Photograph by James Pomerantz
Photograph by James Pomerantz

“Nobody lives there, and it is our guess that nobody ever has lived there,” this magazine said, in 1952, of the perfunctorily named Extra Place, just east of the Bowery. Today, lots of people live there—the young and the moneyed, mostly, in big glass condos. David Chang’s newest, grandest restaurant is at the end of the block, with twenty-three seats, which are booked weeks in advance, and a hundred-and-seventy-five-dollar tasting menu. The chefs, enclosed within a U-shaped bar, are the literal center of attention. There are seven of them, mostly dudes in black T-shirts, and they dole out uni from a wooden Japanese tray, spray atomized sherry over a coupe glass, and deliver brusque sermons on obscure ingredients like finger limes.

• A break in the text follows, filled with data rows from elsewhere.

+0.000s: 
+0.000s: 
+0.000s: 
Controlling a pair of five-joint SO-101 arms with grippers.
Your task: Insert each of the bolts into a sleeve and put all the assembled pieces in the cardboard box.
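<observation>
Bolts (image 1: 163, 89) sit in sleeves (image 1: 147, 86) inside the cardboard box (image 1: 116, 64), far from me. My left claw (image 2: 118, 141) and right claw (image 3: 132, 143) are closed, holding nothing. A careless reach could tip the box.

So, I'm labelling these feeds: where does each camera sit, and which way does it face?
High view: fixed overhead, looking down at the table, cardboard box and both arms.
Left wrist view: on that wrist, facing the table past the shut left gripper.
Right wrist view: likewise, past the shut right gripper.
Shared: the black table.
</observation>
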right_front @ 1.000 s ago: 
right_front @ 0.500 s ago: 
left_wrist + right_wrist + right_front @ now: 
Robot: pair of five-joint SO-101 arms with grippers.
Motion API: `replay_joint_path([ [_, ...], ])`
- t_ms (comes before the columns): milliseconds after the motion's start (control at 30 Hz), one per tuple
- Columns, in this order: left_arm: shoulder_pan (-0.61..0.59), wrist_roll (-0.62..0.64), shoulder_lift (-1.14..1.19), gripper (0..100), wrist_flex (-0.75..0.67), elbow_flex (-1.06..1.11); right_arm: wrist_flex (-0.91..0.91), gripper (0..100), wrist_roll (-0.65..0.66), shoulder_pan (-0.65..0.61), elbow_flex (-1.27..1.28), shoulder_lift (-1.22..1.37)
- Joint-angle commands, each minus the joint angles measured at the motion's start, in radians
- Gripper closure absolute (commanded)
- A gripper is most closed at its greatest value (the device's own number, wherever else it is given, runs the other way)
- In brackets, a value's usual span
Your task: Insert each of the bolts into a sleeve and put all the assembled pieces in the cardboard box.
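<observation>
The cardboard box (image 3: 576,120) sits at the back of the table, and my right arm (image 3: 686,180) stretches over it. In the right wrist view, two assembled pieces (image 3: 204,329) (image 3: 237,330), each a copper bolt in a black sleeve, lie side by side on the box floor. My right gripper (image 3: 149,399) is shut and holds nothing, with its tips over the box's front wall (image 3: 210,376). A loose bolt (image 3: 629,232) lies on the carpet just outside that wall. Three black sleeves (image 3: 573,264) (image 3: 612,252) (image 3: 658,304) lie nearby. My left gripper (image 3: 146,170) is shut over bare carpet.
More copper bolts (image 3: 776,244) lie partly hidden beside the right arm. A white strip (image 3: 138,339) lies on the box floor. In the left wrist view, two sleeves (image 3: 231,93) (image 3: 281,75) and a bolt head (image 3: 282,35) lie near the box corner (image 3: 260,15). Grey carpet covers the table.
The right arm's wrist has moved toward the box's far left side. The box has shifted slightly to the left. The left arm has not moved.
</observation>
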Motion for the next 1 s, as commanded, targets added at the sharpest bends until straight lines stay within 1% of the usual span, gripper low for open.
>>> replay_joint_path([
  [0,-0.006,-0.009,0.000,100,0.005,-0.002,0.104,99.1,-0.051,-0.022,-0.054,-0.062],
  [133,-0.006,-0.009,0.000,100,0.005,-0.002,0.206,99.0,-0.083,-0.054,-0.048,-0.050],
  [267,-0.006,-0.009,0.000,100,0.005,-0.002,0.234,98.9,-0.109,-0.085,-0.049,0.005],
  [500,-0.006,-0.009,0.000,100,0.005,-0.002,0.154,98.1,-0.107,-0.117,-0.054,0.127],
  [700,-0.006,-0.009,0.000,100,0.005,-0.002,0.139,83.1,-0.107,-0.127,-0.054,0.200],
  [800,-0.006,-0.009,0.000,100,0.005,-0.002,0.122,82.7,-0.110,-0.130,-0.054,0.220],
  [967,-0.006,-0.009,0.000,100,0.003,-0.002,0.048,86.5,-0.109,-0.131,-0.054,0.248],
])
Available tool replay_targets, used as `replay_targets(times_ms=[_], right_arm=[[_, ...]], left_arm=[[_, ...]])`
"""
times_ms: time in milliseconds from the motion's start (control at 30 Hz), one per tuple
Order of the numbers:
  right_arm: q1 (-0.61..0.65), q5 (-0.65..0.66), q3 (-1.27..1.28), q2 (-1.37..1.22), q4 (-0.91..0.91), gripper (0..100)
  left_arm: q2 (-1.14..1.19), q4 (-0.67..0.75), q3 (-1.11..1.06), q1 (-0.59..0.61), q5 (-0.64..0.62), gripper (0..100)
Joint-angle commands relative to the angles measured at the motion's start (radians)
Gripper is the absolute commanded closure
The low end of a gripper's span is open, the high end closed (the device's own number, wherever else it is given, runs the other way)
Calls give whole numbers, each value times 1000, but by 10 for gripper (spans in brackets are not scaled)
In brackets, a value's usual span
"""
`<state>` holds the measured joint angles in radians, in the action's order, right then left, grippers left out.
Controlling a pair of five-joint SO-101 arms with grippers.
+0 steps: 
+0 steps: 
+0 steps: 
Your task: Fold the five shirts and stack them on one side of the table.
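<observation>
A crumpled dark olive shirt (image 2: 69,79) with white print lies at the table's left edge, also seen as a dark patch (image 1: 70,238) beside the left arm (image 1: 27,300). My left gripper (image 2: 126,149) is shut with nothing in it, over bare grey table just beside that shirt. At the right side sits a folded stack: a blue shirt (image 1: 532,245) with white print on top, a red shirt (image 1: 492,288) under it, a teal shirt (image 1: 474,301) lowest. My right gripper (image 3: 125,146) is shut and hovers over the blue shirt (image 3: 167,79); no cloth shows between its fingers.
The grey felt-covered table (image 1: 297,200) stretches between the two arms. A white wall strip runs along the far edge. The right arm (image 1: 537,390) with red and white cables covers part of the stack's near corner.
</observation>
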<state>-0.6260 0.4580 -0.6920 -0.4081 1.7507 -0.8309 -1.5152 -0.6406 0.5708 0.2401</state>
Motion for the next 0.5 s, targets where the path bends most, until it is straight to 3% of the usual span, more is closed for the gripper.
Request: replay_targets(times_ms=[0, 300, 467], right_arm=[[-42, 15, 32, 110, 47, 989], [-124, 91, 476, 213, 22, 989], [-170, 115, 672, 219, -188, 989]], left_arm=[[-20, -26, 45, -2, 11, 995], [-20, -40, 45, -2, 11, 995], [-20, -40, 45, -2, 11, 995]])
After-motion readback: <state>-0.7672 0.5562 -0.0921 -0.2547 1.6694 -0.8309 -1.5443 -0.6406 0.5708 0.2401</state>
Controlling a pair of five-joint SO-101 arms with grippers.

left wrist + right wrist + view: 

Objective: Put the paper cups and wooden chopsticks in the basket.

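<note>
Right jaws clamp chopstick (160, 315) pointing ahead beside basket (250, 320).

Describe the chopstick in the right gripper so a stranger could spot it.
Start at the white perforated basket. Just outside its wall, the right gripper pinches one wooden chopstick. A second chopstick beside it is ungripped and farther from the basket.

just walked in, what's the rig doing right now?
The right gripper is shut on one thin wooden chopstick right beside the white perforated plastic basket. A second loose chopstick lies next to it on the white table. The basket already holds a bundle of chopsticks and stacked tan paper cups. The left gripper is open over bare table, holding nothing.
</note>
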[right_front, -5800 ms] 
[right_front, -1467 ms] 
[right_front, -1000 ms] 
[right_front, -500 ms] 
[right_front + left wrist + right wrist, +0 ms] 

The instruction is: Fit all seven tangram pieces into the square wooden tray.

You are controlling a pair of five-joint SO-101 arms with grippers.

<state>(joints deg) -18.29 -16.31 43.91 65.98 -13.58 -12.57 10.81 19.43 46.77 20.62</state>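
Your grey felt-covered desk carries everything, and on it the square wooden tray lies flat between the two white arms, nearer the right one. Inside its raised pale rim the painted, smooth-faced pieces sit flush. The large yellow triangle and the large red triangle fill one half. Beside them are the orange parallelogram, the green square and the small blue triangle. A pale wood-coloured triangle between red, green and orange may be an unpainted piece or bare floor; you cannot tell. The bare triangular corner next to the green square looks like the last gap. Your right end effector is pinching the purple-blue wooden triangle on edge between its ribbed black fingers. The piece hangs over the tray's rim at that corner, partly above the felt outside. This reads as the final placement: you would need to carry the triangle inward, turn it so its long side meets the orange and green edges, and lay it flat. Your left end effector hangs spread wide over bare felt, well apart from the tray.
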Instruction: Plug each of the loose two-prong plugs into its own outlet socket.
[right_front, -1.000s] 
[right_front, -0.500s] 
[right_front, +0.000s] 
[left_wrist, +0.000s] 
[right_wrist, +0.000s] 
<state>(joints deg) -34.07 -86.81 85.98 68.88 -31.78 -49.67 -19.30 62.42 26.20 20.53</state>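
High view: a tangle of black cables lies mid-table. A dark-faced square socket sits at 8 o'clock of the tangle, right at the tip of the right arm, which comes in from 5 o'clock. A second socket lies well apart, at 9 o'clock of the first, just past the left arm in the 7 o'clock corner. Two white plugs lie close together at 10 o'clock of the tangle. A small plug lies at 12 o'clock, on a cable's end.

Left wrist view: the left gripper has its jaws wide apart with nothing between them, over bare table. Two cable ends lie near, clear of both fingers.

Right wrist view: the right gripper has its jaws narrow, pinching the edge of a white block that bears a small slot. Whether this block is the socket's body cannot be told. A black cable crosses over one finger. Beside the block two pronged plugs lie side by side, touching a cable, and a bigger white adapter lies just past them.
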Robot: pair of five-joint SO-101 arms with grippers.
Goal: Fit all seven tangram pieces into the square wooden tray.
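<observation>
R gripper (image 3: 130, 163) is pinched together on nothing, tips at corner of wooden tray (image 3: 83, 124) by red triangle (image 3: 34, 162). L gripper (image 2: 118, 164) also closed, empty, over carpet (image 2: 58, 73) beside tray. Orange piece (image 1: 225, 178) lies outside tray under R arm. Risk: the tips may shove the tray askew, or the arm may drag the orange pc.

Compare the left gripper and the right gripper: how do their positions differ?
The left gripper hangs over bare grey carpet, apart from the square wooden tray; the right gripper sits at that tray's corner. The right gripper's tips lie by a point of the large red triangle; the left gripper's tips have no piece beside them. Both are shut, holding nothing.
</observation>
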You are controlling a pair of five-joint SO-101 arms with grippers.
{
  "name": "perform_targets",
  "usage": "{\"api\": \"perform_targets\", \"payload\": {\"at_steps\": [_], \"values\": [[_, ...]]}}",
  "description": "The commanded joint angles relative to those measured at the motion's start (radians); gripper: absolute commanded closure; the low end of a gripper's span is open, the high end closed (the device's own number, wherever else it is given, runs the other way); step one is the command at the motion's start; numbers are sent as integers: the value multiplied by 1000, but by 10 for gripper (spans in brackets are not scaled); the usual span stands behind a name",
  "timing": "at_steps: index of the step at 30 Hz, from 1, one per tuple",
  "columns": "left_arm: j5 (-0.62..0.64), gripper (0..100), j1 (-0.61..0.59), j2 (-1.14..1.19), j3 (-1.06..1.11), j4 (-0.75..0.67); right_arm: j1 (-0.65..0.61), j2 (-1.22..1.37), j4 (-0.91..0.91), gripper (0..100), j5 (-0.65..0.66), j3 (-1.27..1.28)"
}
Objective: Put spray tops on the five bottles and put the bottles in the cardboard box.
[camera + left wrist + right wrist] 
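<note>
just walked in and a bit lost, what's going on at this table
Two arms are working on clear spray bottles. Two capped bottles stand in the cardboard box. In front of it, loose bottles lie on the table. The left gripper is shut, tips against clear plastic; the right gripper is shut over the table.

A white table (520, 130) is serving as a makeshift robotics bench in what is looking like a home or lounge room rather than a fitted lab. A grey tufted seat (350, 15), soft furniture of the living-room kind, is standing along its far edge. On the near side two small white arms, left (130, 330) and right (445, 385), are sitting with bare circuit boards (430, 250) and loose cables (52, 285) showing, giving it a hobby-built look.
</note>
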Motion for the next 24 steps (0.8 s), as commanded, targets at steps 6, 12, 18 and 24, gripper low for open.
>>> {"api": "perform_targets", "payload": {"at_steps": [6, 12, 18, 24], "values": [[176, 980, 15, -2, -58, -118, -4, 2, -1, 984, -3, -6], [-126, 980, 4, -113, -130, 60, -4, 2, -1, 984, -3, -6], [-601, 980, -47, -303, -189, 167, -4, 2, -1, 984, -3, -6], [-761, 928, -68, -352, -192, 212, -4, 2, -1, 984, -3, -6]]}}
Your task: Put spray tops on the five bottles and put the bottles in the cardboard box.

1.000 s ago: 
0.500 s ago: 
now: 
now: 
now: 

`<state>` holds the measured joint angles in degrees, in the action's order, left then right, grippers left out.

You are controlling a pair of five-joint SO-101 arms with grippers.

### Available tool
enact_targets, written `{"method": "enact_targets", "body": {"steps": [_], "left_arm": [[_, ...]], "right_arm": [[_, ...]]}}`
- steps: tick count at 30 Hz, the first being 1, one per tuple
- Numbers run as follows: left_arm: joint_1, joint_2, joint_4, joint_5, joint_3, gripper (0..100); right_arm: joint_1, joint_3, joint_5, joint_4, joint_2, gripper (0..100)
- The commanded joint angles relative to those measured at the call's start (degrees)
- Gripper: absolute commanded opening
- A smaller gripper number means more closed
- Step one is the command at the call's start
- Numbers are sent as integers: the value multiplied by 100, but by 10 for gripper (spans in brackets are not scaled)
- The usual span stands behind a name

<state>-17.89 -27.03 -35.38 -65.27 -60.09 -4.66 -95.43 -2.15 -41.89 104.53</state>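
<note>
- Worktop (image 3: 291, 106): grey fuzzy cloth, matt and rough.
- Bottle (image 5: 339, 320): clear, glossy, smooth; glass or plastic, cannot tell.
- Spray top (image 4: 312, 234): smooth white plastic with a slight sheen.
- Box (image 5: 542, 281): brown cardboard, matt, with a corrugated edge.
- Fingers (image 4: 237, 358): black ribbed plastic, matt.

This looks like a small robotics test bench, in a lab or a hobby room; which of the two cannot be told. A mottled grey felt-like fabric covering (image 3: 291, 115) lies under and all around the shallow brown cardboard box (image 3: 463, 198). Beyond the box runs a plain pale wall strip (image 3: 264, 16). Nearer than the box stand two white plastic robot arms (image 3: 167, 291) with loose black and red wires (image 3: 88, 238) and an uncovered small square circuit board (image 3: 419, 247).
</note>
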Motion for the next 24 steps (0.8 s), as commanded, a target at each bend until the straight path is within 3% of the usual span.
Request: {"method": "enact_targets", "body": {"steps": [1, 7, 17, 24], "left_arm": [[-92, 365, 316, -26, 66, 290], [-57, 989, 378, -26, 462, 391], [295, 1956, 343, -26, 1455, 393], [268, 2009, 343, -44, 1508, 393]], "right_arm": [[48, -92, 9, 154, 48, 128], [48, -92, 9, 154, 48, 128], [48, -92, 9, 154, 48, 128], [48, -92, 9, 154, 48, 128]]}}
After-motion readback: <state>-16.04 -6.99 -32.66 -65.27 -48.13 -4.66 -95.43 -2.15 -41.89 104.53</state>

The evening’s performance, which takes about two and a half hours for around fourteen courses, is probably good for couples who have run out of things to say to each other. Guests approach the meal with diligence. One night, a man in a springtime scarf asked how something should be eaten: a wisp of uni and a scoop of fermented chickpea paste, in a pool of bright-green olive oil. The chef who delivered the dish, and who had explained that the purée was developed in the Momofuku Food Lab, shrugged. He was probably right to suggest that it didn’t matter—the dish was lovely, briny and citrusy in equal measure, and uniformly velvety—but it was hard not to feel a pang of nostalgia for waiters, who at least have to feign interest in the diner’s experience.

The traditional signposts of a tasting menu were all there—bread, pasta, fish, then meat, even petit fours—but the meal was disconcerting as well as delicious, which was maybe the point. Among a parade of canapés, a conceptual take on potato chips and pimento cheese was strange and cold. Later, a bowl of scrambled eggs and caviar was irresistible almost by definition, and all the more so when piled on top of the superlative house-made sourdough. Following the haute stoner food was a new kind of bolognese, orecchiette and octopus with a lingering taste of soy. Along the back wall, a butcher’s wunderkammer of splayed chicken feet and venison loin promised much, but in the end there was just one meat course, a perfect portion of glazed duck breast in XO sauce.

Chang has taught us at once how to take food more seriously and consume it more casually. The coasters are local and artisanal, but you clean up your own crumbs on the marble countertop. Everyone’s too busy spooning pineapple dashi into a petri dish dotted with hydrated basil seeds to scrape your mess away, and thank goodness for that. ♦

Open for dinner Wednesdays through Sundays. Tasting menu $175.